# German/Austrian - US dual citizenship



## hfamerikaner (Aug 30, 2007)

Hi, we are a family with German/Austrian nationality, living in the US since 10 years (green card since ~ 8 years)

Now we are planning to apply for the US citizenship, but do not want to give up our original nationality. 

We know that this is possible by applying for a "Genehmigung zur Erteilung der deutschen Staatsangehoerigkeit) and a similar process for Austria.

Who has effectively gone through this process?
We would like to discuss and get some information about difficulties and potential issues with the arguments and reasons needed to get approval.

Thanks for any feedback


----------



## oddball (Aug 1, 2007)

Wouldn't you apply for this proccess in English ?


----------



## hfamerikaner (Aug 30, 2007)

oddball said:


> Wouldn't you apply for this proccess in English ?

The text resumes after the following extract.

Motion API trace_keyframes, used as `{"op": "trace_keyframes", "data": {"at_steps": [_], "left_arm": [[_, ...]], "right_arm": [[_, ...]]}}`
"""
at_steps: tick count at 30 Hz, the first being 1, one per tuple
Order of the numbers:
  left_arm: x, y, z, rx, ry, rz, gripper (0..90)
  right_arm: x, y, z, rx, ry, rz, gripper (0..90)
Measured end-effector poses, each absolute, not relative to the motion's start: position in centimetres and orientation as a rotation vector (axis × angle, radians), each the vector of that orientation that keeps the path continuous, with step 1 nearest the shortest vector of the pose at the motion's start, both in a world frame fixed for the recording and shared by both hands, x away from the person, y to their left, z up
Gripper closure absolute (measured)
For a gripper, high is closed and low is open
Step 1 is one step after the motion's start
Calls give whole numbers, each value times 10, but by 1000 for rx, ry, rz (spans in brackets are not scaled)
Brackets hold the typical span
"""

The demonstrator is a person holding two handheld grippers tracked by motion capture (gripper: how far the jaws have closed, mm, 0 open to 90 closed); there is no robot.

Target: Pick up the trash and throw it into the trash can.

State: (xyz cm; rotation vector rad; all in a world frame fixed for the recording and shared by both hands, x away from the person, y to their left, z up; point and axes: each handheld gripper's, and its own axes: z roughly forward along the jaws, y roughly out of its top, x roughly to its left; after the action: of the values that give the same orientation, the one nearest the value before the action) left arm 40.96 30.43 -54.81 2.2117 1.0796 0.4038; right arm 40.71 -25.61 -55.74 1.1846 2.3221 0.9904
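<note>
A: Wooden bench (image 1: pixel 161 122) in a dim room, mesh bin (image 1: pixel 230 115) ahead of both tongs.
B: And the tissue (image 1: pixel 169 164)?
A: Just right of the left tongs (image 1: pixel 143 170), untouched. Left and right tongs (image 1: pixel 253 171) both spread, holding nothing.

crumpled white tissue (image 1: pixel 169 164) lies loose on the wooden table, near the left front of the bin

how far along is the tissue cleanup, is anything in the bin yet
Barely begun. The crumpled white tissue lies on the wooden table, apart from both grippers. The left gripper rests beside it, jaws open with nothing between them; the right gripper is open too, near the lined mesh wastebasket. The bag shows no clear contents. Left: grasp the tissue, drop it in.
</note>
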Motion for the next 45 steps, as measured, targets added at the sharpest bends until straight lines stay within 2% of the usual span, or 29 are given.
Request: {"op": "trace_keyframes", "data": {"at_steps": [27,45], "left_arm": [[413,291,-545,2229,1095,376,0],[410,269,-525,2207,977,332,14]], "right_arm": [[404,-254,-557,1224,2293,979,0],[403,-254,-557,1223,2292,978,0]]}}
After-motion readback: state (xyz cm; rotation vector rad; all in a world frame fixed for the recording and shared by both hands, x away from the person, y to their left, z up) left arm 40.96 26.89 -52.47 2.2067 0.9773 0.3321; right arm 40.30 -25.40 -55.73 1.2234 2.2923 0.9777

The language is not the issue .. I can do it in either - English or German,
What I am looking for is people who have done this and can share their experience with the German consulate which approves the dual citizenship or not. In addition, are there any significant down sites of having both citizenships?
I may not have thought of all . like taxation etc.


----------



## synthia (Apr 18, 2007)

I don't think it is just the German consulate that approves the dual citizenship. Part of the American citizenship process is, I think, that you must officially renounce your original citizenship.

And oddball, he can even take the citizenship exam in German. English is not a requirement.


----------



## oddball (Aug 1, 2007)

Sorry , it's the Brit in me , i was just joshing the man , besten gluck meine heren .


----------



## synthia (Apr 18, 2007)

I have since been told that English is a requirement unless you are over 60. My apologies.


----------